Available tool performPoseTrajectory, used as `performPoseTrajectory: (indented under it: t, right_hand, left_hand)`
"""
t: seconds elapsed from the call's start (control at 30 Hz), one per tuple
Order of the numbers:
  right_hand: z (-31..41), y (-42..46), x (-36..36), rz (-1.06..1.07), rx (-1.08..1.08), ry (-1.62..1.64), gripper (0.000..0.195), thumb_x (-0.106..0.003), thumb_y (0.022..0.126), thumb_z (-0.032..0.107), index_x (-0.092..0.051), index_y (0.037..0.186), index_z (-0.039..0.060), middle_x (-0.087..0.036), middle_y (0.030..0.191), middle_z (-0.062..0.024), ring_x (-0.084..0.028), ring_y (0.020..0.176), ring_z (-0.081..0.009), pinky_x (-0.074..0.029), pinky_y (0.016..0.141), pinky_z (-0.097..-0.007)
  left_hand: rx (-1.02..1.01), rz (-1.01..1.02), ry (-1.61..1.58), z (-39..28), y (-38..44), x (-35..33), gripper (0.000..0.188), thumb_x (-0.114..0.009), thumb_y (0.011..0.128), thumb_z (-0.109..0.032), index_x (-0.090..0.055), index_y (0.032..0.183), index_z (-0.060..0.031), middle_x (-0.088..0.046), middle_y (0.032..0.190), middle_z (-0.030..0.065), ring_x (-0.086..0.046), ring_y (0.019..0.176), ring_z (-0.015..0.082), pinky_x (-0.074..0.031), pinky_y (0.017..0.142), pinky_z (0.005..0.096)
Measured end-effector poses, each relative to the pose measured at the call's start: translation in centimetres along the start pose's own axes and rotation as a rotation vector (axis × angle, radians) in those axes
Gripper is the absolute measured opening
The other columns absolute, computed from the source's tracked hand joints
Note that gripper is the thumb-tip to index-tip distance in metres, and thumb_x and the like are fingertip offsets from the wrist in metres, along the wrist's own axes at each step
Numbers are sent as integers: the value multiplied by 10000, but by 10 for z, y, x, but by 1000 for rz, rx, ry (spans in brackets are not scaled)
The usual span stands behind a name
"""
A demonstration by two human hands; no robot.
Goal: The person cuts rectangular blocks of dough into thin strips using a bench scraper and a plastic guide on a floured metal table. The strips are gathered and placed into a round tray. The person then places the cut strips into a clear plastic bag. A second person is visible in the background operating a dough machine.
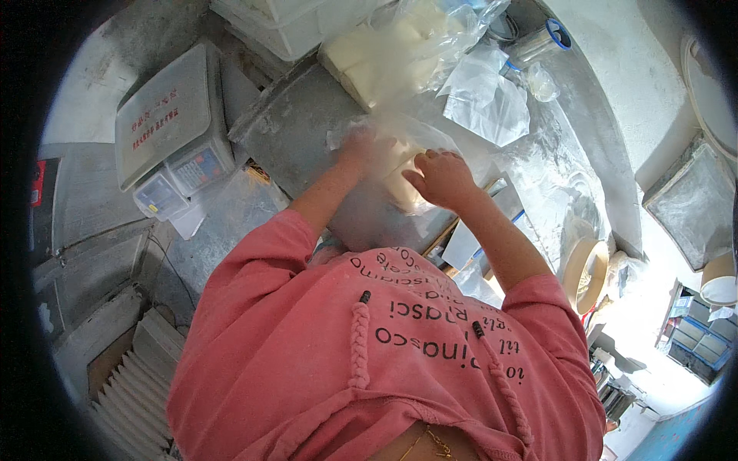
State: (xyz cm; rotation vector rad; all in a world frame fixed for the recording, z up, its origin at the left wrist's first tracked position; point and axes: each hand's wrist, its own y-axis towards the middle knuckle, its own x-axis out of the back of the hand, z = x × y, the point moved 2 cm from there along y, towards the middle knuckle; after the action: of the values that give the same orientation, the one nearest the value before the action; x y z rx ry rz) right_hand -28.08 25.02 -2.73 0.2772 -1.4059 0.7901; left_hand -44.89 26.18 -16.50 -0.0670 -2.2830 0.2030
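A pale, dough-like piece [399, 183] lies in a clear plastic bag [435, 137] on the grey worktop in front of me. My right hand [443, 177] grips the bag's right side, its fingers bent over the far edge and the thumb apart from them on the near side. At the left side of the bag is my left hand [362, 151]. A hazy smudge across the view blurs its fingers, so their hold is unclear. Beyond both hands sit larger pale slabs [351, 63], partly covered by clear plastic sheeting [455, 34].
A covered weighing scale [164, 118] bearing red writing stands left of the worktop [300, 109]. White plastic crates [288, 29] are stacked at the back. Loose plastic bags [490, 95] and a blue-rimmed clear jar [539, 43] lie back right. A round wooden-rimmed sieve [585, 275] sits at right.
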Motion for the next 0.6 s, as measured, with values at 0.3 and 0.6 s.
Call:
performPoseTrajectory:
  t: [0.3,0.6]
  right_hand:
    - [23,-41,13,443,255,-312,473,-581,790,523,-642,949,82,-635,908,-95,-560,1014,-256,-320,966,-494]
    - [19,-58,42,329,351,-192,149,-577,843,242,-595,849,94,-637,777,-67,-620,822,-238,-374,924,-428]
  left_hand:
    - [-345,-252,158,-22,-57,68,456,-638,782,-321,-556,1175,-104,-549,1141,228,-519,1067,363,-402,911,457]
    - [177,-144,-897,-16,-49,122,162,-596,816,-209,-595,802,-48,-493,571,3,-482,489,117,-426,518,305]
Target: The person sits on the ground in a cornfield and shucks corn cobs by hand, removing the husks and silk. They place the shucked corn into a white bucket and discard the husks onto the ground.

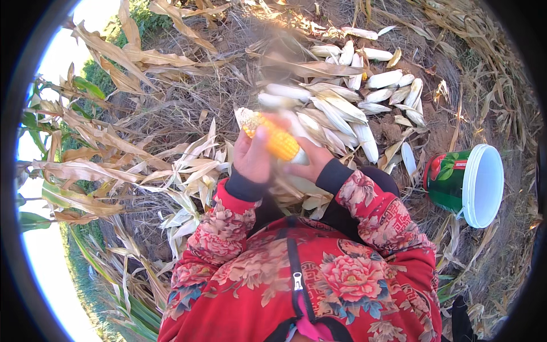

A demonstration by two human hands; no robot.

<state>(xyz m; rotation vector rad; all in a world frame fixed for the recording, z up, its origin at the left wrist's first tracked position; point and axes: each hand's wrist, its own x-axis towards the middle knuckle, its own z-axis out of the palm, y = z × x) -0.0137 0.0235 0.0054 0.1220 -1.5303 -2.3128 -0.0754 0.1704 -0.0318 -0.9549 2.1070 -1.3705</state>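
Observation:
A yellow ear of corn [280,143] lies slantwise between my two hands, most of its kernels bare and pale husk at its lower right end. My left hand [252,154] grips it near its upper left end, thumb across the kernels. My right hand [314,158] is at the husk-covered end, its fingers partly hidden and somewhat blurred. Just beyond my hands is a heap of corn ears in whitish husks [337,115]. Stripped dry husks [192,171] lie to the left of my left hand.
At the right a green plastic bucket [444,181] with a white rim lies on its side, its mouth facing right. More husked-over ears [384,79] lie on the soil farther off. Dry corn stalks and leaves [98,166] stand along the left.

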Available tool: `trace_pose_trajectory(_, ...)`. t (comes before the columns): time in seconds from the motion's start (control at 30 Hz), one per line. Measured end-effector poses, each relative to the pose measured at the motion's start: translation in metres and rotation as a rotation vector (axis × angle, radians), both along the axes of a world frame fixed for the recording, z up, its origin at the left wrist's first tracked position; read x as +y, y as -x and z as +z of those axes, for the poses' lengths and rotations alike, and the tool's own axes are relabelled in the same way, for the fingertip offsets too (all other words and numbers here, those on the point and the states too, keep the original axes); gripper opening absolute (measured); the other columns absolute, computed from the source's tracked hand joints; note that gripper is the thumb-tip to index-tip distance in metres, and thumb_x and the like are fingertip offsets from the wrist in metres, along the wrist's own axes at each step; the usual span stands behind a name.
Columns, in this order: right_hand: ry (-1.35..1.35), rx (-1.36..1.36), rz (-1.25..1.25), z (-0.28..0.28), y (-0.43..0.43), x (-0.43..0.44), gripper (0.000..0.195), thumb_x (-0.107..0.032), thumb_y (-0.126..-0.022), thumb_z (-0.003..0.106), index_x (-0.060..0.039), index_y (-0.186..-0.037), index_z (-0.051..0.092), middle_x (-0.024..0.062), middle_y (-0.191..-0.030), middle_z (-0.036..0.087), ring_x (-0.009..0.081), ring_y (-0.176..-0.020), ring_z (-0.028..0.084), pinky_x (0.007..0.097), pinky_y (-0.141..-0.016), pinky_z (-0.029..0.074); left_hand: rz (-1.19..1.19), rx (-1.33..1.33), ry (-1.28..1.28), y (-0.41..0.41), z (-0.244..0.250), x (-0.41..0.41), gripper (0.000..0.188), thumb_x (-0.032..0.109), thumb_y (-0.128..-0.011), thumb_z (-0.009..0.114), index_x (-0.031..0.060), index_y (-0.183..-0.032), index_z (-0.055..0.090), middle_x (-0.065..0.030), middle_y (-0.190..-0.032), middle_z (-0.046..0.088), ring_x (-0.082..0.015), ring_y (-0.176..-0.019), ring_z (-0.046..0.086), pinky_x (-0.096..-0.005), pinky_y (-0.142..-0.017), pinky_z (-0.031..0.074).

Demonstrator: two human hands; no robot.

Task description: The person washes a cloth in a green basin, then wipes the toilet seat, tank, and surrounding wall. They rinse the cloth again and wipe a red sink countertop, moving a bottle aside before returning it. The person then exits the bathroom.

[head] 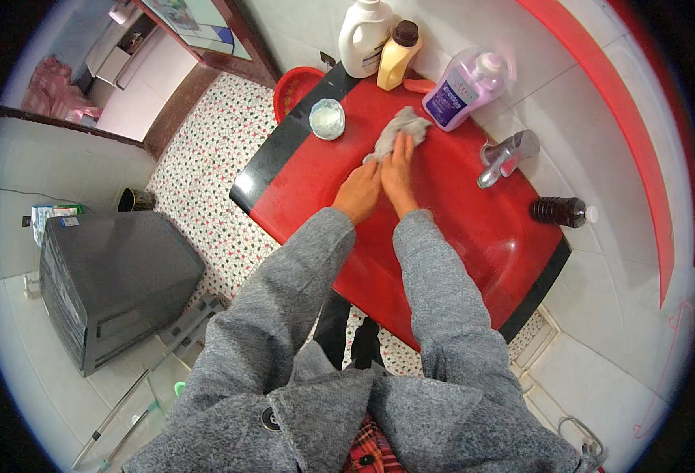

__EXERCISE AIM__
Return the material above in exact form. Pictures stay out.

__SOLUTION FOR THIS EXERCISE__
Available tool performPoseTrajectory, used as `performPoseTrajectory: (indented under it: t, right_hand, left_hand)`
"""
t: seconds elapsed from the call's start (control at 30 Hz), one per tuple
Order of the numbers:
  right_hand: z (-31..41), y (-42..46), x (-36..36), rz (-1.06..1.07), rx (-1.08..1.08), ry (-1.62..1.64), gripper (0.000..0.195), thumb_x (-0.106..0.003), thumb_y (0.022..0.126), thumb_z (-0.032..0.107), index_x (-0.092..0.051), index_y (0.037..0.186), index_z (-0.039..0.060), middle_x (-0.087..0.036), middle_y (0.030..0.191), middle_z (-0.062..0.024), ring_x (-0.084..0.028), ring_y (0.020..0.176), ring_z (-0.081..0.009), pinky_x (-0.074..0.029), pinky_y (0.016..0.141), pinky_z (-0.097..-0.007)
  left_hand: rx (-1.02..1.01), rz (-1.01..1.02), ry (-1.61..1.58), z (-39..28), y (-38..44), x (-35..33), gripper (0.000..0.188), thumb_x (-0.114..0.009), thumb_y (0.011..0.128), thumb_z (-0.109..0.032), index_x (-0.090..0.055), index_y (0.032..0.183), index_z (-0.060..0.031), middle_x (-0.088..0.046), middle_y (0.032..0.190), middle_z (-0.030..0.065), ring_x (-0.086..0.046), ring_y (0.019..0.176), ring_z (-0.015..0.082), pinky_x (-0.074..0.031), pinky_y (0.017..0.142), pinky_z (0.005..0.096)
Measured end-effector poses, each relative to the pose measured at the call's start: translation in centimetres along the start pose's own axes and rotation as a rotation vector (axis × angle, radians) in those axes
Gripper is the absolute measured opening
The other columns absolute, computed from the source's tracked hand joints
Note that gripper is the thumb-tip to index-tip distance in metres, and thumb_x and the like are fingertip offsets from the wrist in metres, along the wrist's own axes at each step
Numbers are sent as integers: the value multiplied by 10000, but by 10 for z, y, x, but by 1000 for rz, rx, ry (spans in brackets are not scaled)
The usual span stands behind a name
"""
A demonstration by two human hands; no robot.
Goal: The person cuts rectangular blocks of dough into thin strips using a bench scraper and a plastic guide on a floured metal table. The strips are gathered and placed into a round tray. The person then places the cut strips into a clear plastic bag. A second person is visible in the background operating a dough machine.
State: (xyz cm; rotation vector rad; all in a world frame fixed for the recording, z up, its origin at the left wrist's first tracked position; point and axes: each hand's wrist, its own y-axis towards the middle knuckle, its own x-axis out of the back of the hand, z = x × y, the point moved 2 cm from there along y, towards the middle knuckle; after the action: of the values that give the same orientation, the one nearest the value before the action; x y z rx ry rz) right_hand -28.08 25.02 -2.73 0.2772 -1.4059 0.7901; left_hand -44.89 26.18 -16.50 -0.0670 -2.2830 0.2030
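A pale, dough-like piece [399, 183] lies in a clear plastic bag [435, 137] on the grey worktop in front of me. My right hand [443, 177] grips the bag's right side, its fingers bent over the far edge and the thumb apart from them on the near side. At the left side of the bag is my left hand [362, 151]. A hazy smudge across the view blurs its fingers, so their hold is unclear. Beyond both hands sit larger pale slabs [351, 63], partly covered by clear plastic sheeting [455, 34].
A covered weighing scale [164, 118] bearing red writing stands left of the worktop [300, 109]. White plastic crates [288, 29] are stacked at the back. Loose plastic bags [490, 95] and a blue-rimmed clear jar [539, 43] lie back right. A round wooden-rimmed sieve [585, 275] sits at right.
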Motion for the next 0.6 s, as measured, with values at 0.3 and 0.6 s.
Call:
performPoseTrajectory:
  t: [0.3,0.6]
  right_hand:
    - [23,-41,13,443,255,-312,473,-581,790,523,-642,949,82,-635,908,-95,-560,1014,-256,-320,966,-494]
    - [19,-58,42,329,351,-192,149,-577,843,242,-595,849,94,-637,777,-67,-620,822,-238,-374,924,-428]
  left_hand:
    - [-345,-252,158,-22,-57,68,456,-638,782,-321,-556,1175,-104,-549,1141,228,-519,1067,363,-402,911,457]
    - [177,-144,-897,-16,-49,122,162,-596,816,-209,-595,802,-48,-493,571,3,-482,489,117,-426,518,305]
Target: The person sits on the ground in a cornfield and shucks corn cobs by hand, removing the husks and silk. They place the shucked corn into a white bucket and discard the husks onto the ground.


A demonstration by two human hands; no robot.

<state>(xyz m; rotation vector rad; all in a world frame fixed for the recording, z up, its origin at the left wrist's first tracked position; point and axes: each hand's wrist, its own x-axis towards the middle knuckle, its own z-axis out of the palm, y = z × x) -0.0137 0.0235 0.0054 0.1220 -1.5303 -2.3128 -0.0754 0.1704 -0.0318 -0.9549 2.1070 -1.3705</state>
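Observation:
A yellow ear of corn [280,143] lies slantwise between my two hands, most of its kernels bare and pale husk at its lower right end. My left hand [252,154] grips it near its upper left end, thumb across the kernels. My right hand [314,158] is at the husk-covered end, its fingers partly hidden and somewhat blurred. Just beyond my hands is a heap of corn ears in whitish husks [337,115]. Stripped dry husks [192,171] lie to the left of my left hand.
At the right a green plastic bucket [444,181] with a white rim lies on its side, its mouth facing right. More husked-over ears [384,79] lie on the soil farther off. Dry corn stalks and leaves [98,166] stand along the left.
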
Available tool: `trace_pose_trajectory(_, ...)`. t (comes before the columns): time in seconds from the motion's start (control at 30 Hz), one per line. Measured end-effector poses, each relative to the pose measured at the motion's start: translation in metres and rotation as a rotation vector (axis × angle, radians), both along the axes of a world frame fixed for the recording, z up, its origin at the left wrist's first tracked position; read x as +y, y as -x and z as +z of those axes, for the poses' lengths and rotations alike, and the tool's own axes are relabelled in the same way, for the fingertip offsets too (all other words and numbers here, those on the point and the states too, keep the original axes); gripper opening absolute (measured); the other columns absolute, computed from the source's tracked hand joints; note that gripper is the thumb-tip to index-tip distance in metres, and thumb_x and the like are fingertip offsets from the wrist in metres, along the wrist's own axes at each step; the usual span stands behind a name.
Columns, in this order: right_hand: ry (-1.35..1.35), rx (-1.36..1.36), rz (-1.25..1.25), z (-0.28..0.28), y (-0.43..0.43), x (-0.43..0.44), gripper (0.000..0.195), thumb_x (-0.107..0.032), thumb_y (-0.126..-0.022), thumb_z (-0.003..0.106), index_x (-0.060..0.039), index_y (-0.186..-0.037), index_z (-0.051..0.092), middle_x (-0.024..0.062), middle_y (-0.191..-0.030), middle_z (-0.036..0.087), ring_x (-0.009..0.081), ring_y (-0.176..-0.020), ring_z (-0.028..0.084), pinky_x (0.007..0.097), pinky_y (-0.141..-0.016), pinky_z (-0.029..0.074); left_hand: rz (-1.19..1.19), rx (-1.33..1.33), ry (-1.28..1.28), y (-0.41..0.41), z (-0.244..0.250), x (-0.41..0.41), gripper (0.000..0.188), thumb_x (-0.032..0.109), thumb_y (-0.128..-0.011), thumb_z (-0.009..0.114), index_x (-0.031..0.060), index_y (-0.183..-0.032), index_z (-0.055..0.090), middle_x (-0.065..0.030), middle_y (-0.190..-0.032), middle_z (-0.046..0.088), ring_x (-0.082..0.015), ring_y (-0.176..-0.019), ring_z (-0.046..0.086), pinky_x (-0.096..-0.005), pinky_y (-0.142..-0.017), pinky_z (-0.031..0.074).

Demonstrator: two human hands; no robot.

Task description: The person washes a cloth in a green basin, then wipes the toilet seat, tank, and surrounding wall. They rinse the cloth again and wipe a red sink countertop, moving a bottle aside before returning it. The person then exits the bathroom.

[head] 

For this exercise, nothing further remains.